LA MALVAGITA' DEL CAPITALISMO

Piano, piano, un pezzo alla volta, il capitalismo selvaggio, libero dal terrore dell' Orso siberiano, si è ripreso tutto quello che aveva concesso alla povera gente per contrastare il modello comunista. Con la scusa della crisi e della globalizzazione sta facendo, ovunque, macelleria sociale, tra decapitazione della classe operaia, privatizzazione del welfare e distruzione dello Stato inteso come organizzazione sovrana che si prende cura dei propri cittadini specie quando sono in disgrazia.
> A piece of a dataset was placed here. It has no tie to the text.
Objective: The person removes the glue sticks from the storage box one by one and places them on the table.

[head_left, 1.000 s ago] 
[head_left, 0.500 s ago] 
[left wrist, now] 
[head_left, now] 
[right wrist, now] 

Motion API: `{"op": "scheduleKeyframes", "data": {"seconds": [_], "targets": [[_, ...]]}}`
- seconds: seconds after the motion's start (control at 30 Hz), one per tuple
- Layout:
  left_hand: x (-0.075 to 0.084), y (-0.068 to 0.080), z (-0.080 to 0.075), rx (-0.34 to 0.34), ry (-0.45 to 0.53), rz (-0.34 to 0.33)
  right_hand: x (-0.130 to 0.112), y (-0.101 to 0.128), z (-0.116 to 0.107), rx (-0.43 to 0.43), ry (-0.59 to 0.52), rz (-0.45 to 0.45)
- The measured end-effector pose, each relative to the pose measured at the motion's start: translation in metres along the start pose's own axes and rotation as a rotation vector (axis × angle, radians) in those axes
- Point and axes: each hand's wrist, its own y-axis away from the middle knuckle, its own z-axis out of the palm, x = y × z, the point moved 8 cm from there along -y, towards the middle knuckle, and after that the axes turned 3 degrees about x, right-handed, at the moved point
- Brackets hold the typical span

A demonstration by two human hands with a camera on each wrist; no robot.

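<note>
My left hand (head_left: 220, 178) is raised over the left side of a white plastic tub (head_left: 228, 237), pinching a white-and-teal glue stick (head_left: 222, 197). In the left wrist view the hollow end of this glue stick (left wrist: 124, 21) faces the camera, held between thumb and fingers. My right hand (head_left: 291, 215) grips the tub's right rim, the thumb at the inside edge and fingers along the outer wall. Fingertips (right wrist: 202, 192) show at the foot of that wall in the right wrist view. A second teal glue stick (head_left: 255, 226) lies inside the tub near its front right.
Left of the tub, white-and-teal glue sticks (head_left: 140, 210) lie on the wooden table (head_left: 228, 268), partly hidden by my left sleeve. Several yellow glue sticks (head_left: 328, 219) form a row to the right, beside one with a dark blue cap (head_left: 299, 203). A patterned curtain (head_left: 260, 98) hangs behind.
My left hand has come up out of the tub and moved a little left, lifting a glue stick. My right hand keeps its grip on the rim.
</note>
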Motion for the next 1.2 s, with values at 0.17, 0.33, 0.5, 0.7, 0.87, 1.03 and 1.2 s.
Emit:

La parola d'ordine è "tagli alla spesa pubblica ": miliardi e miliardi di euro sono stati tagliati a Regioni, Province, Comuni, Sanità, Scuole, Forze dell 'Ordine, Beni Culturali e Ambientali, Territorio, ma il debito è aumentato a dismisura tanto da toccare i 2.230 miliardi di euro del 2016. Dal duemila ad oggi, il debito italiano è cresciuto di 900 miliardi, una cifra spaventosa se si pensa al contestuale taglio dei servizi pubblici: dove sono finiti tutti quei soldi? Nel mentre sono aumentate enormemente disoccupazione e disuguaglianze tanto che l' 1 % degli italiani detiene la ricchezza di 15 milioni di italiani. 
In questi mesi, leggo ogni giorno parole sprezzanti verso persone e partiti. Una delle parole più utilizzate è " schifosi ", di solito rivolto a 4 sfigati ignoranti che ruttano disperazione contro gli immigrati, mentre nei confronti del sistema capitalistico è rarissimo leggere una sillaba di indignazione. Alla fine, tutti, colti e cafoni, scaricano la propria rabbia verso il basso (contro chi sta sotto la propria scala sociale) secondo un riflesso automatico che si ripete sempre identico nei secoli dei secoli. 
I dati su ricchezza e povertà ci raccontano che 8 (d-i-c-a-s-i otto) OTTO super ricchi detengono la ricchezza di mezza umanità, si godono lo spettacolo della guerra tra poveri e danno ordini ai nostri governi da Davos. 
Se non si comprendono le malvagità del capitalismo ed al contempo non si ha coscienza della propria posizione nel mondo, povertà ed ingiustizie cresceranno in modo smisurato e con esiti nefasti per l'intera umanità. Senza una coscienza di sé e del tutto, non ce la possiamo fare - non dico a realizzare - ma nemmeno a pensare ad un altro tipo di mondo.